**YOUR TASK:** Begin at the top of the records below and return each line exactly through the line with "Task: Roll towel". Skip pictures.

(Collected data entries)
========================================

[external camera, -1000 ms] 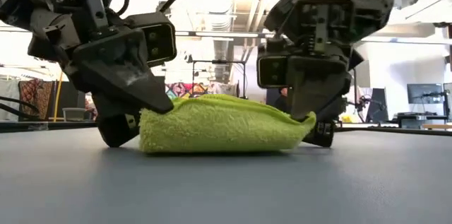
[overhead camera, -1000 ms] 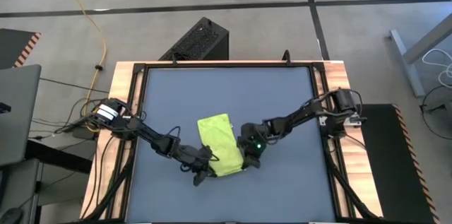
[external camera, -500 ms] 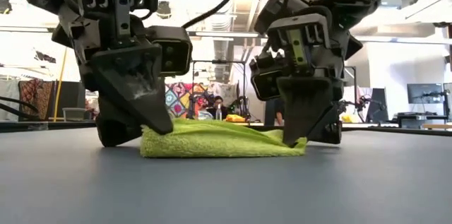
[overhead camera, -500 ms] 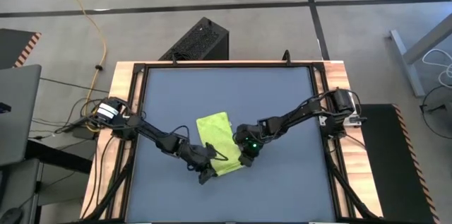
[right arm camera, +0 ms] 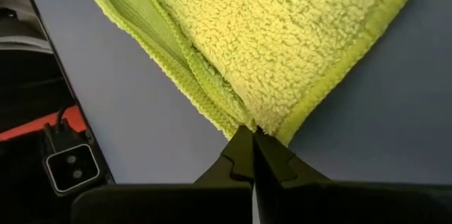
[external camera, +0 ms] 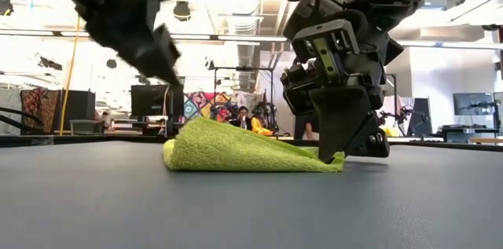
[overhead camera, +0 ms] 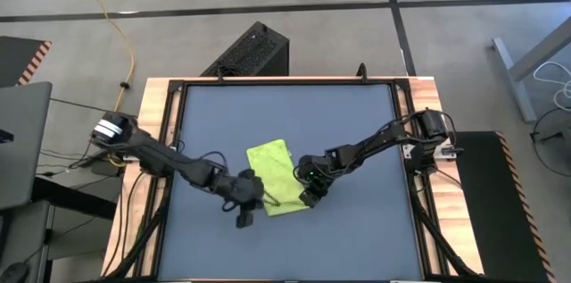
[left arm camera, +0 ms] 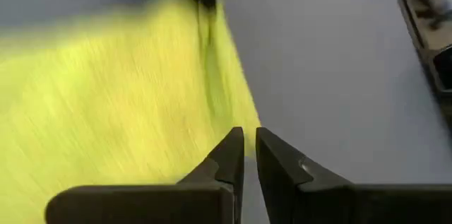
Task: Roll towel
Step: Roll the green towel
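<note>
The lime yellow-green towel [overhead camera: 275,176] lies folded on the dark blue-grey tabletop [overhead camera: 357,122], a little near of centre. In the low view the towel [external camera: 244,151] rests on its underside, and its left end stands up in a low hump. My right gripper [overhead camera: 308,198] is shut on the towel's near right corner, its tips down at the table [external camera: 334,155]. My left gripper [overhead camera: 243,216] is raised above the towel's near left corner. Its fingers [left arm camera: 249,153] stand a narrow slit apart with nothing between them. My right gripper pinches the towel's near right corner [right arm camera: 258,121] between its two fingers. Several layers meet there, with a folded edge beside the fingers. The fingers come from above, pointing steeply down. The corner [external camera: 339,161] lies on the table and the cloth is slack.
A wooden-edged black frame [overhead camera: 169,140] runs round the tabletop. A black box [overhead camera: 254,51] stands on the floor beyond the far edge. In the low view, people and screens [external camera: 251,115] show far off in the room behind.
My left gripper has let go of the towel's near left corner and risen clear of it, swinging up fast. The towel's near end, bulging and raised a second ago, has come down onto the table. My right gripper has lowered with its corner and keeps hold.
</note>
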Action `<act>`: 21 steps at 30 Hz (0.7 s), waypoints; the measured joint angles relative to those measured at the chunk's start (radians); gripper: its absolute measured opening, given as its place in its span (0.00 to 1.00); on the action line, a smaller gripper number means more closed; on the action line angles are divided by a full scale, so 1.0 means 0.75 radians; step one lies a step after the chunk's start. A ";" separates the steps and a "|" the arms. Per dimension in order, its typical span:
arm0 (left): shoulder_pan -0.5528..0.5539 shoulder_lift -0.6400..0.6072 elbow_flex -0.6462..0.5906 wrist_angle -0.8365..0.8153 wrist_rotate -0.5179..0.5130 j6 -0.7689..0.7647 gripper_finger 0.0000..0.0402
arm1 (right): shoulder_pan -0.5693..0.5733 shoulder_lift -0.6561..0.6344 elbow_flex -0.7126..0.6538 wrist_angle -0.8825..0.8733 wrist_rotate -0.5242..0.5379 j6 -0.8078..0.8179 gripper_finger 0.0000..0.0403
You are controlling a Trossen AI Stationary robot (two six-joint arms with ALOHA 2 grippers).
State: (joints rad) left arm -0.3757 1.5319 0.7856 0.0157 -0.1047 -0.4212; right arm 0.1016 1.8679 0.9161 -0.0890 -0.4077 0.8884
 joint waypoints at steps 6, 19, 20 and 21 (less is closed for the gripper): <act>-0.052 0.065 0.002 0.310 -0.199 0.560 0.07 | -0.018 0.001 -0.001 0.012 -0.018 0.007 0.03; -0.008 0.292 0.093 0.325 0.008 0.555 0.28 | -0.022 0.001 0.000 0.019 -0.018 0.002 0.05; -0.008 0.297 0.093 0.321 0.016 0.555 0.28 | -0.022 0.001 0.000 0.018 -0.019 0.002 0.05; -0.008 0.298 0.092 0.300 0.017 0.555 0.28 | -0.022 0.001 0.000 0.017 -0.018 0.001 0.06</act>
State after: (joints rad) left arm -0.3817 1.7557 0.8550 0.2407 -0.0917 -0.0048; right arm 0.0849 1.8687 0.9161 -0.0761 -0.4212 0.8894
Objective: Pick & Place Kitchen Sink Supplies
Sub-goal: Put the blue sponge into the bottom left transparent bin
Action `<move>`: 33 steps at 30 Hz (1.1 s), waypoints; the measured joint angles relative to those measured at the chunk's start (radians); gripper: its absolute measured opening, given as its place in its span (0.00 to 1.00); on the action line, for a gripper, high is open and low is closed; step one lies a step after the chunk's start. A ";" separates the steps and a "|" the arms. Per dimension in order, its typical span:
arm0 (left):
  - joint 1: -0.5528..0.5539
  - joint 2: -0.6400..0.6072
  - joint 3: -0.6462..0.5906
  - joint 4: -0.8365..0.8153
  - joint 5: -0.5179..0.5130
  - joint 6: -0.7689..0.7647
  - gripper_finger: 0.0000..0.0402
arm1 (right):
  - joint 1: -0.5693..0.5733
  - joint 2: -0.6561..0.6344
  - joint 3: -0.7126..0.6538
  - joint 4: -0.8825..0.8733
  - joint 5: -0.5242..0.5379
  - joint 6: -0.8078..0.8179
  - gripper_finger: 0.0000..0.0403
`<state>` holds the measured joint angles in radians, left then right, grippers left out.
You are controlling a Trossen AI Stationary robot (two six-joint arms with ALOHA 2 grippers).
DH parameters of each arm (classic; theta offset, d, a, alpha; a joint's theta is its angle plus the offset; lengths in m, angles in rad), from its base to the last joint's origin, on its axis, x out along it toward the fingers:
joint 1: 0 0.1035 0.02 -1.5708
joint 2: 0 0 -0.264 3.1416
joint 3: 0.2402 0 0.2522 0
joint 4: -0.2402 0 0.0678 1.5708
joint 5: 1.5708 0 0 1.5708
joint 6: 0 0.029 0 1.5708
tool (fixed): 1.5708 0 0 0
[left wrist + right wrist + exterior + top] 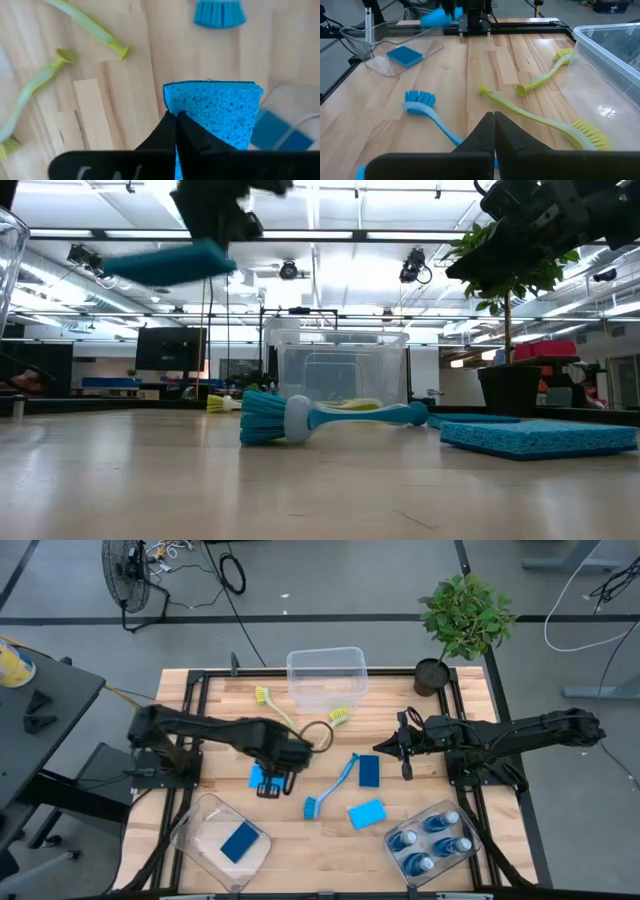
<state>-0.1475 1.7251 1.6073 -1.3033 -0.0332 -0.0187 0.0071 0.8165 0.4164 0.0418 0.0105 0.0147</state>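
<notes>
My left gripper (272, 780) points down over the table's middle left, shut on a light blue sponge (215, 110), which also shows high up in the low view (170, 262). A blue dish brush (330, 785), a dark blue sponge (369, 770) and another light blue sponge (367, 813) lie flat on the table. Two yellow-green brushes (275, 705) (340, 717) lie near the far bin. My right gripper (405, 745) hangs shut and holds nothing, right of the middle. My left gripper pinches the light blue sponge near one side edge (187, 107) between its two fingers, which come from above and point down. The sponge is lifted clear of the table and sticks out sideways from the fingers (225, 250), nearly level, slightly tilted.
A clear bin (200, 830) at the near left holds a dark blue sponge (240, 840). A second bin (470, 850) at the near right holds several blue bottles (432, 840). A third clear bin (326, 675) stands at the far middle, a potted plant (465, 615) at the far right.
</notes>
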 joint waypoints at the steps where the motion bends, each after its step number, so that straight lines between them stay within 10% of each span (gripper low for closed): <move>1: -0.003 -0.024 0.000 0.000 0.000 -0.022 0.00 | 0.000 0.000 0.000 0.000 0.000 -0.005 0.01; 19: -0.315 -0.222 -0.004 -0.064 0.121 -0.229 0.00 | 0.000 0.000 0.000 -0.009 0.015 -0.008 0.01; 33: -0.522 -0.222 -0.232 -0.003 0.115 -0.284 0.01 | 0.000 0.000 0.000 -0.014 0.033 -0.023 0.01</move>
<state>-0.6699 1.5036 1.3758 -1.3064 0.0819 -0.3022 0.0071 0.8165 0.4164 0.0273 0.0437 -0.0086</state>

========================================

**FINISHED EXERCISE:**
[external camera, -1000 ms] 
[overhead camera, -1000 ms] 
[external camera, -500 ms] 
[overhead camera, -500 ms] 
[right arm camera, +0 ms] 
[external camera, +0 ms] 
[overhead camera, +0 ms] 
[left arm camera, +0 ms] 
Task: Roll towel

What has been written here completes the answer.